Save Kenya from doping shame, Mr Ababu Namwamba

Sports CS Ababu Namwamba at Parliament Buildings, Nairobi, October 21, 2022. [Elvis Ogina, Standard]

Kenya's reputation as a global athletics powerhouse risks being sacrificed on the altar of doping.

Over the last few years, doping has increasingly dented the country's reputation and eroded the stature of our world beaters in athletics.

This year alone, about 30 Kenyan athletes have been suspended or banned after random doping tests turned positive.

Doping is a proscribed practice that enables athletes to enhance their endurance and performances by using banned performance enhancing drugs like erythropoietin (EPO).

Ordinarily, EPO is used to treat anaemia, a shortage of red blood cells in the body, but some athletes and their agents have found other uses for it. At some point, the World Anti-Doping Agency (WADA) placed Kenya on the doping watch list. However, Kenya was taken off the list of ignominy in 2017 after the country established the Anti-Doping Agency of Kenya (ADAK) and addressed some of the doping concerns at the time.

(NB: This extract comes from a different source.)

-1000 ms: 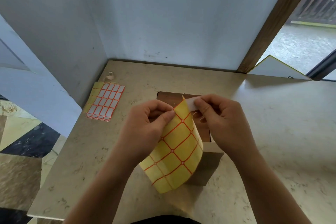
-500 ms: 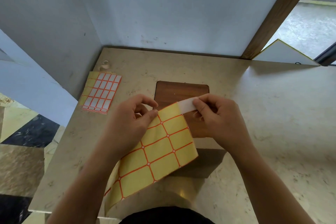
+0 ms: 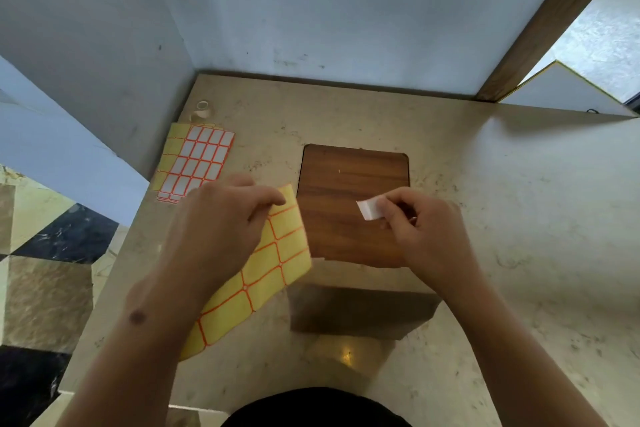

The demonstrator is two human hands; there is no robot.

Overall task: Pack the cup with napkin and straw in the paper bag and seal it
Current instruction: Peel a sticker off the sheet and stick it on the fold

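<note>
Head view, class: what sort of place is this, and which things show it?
Probably a small indoor packing corner. A marble-look counter meets plain walls, a label sheet lies on it, and a brown paper bag stands below hands peeling a white sticker.

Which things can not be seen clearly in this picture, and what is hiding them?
- Head view: the paper bag is folded shut, so cup, napkin and straw cannot be seen.
- The yellow backing sheet is partly covered by the left hand.
- The white sticker is partly hidden under the right hand fingertips.
- The small object near the wall is too small to identify.
- The label sheets: the stack's count is unreadable.
</note>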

The doping headache cuts across the board, but must be contained through tough laws. In 2020, for instance, the United States of America crafted the Rodchenkov Act, named after Russian whistle-blower Grigory Rodchenkov, to make it illegal to knowingly influence a sports competition by use of a prohibited substances. The law targeted not just athletes, but all conspirators in line with the dictates of WADA laws.

These are the types of laws that ADAK should endeavour to have incorporated in our laws and rigidly enforce them to beat the growing menace of doping. Yet to succeed, ADAK must be empowered both financially and materially, away from political interference that is so common in our sporting activities.

The new Sports Cabinet Secretary Ababu Namwamba has his work cut out for him. In fact, having served in the same ministry before, he is no stranger to the intrigues in that docket. He should go for the culprits bare-knuckled for him to restore the country's sporting fame.

Mr Namwamba knows what ails the ministry and must find a cure for this malady and unflinchingly apply it.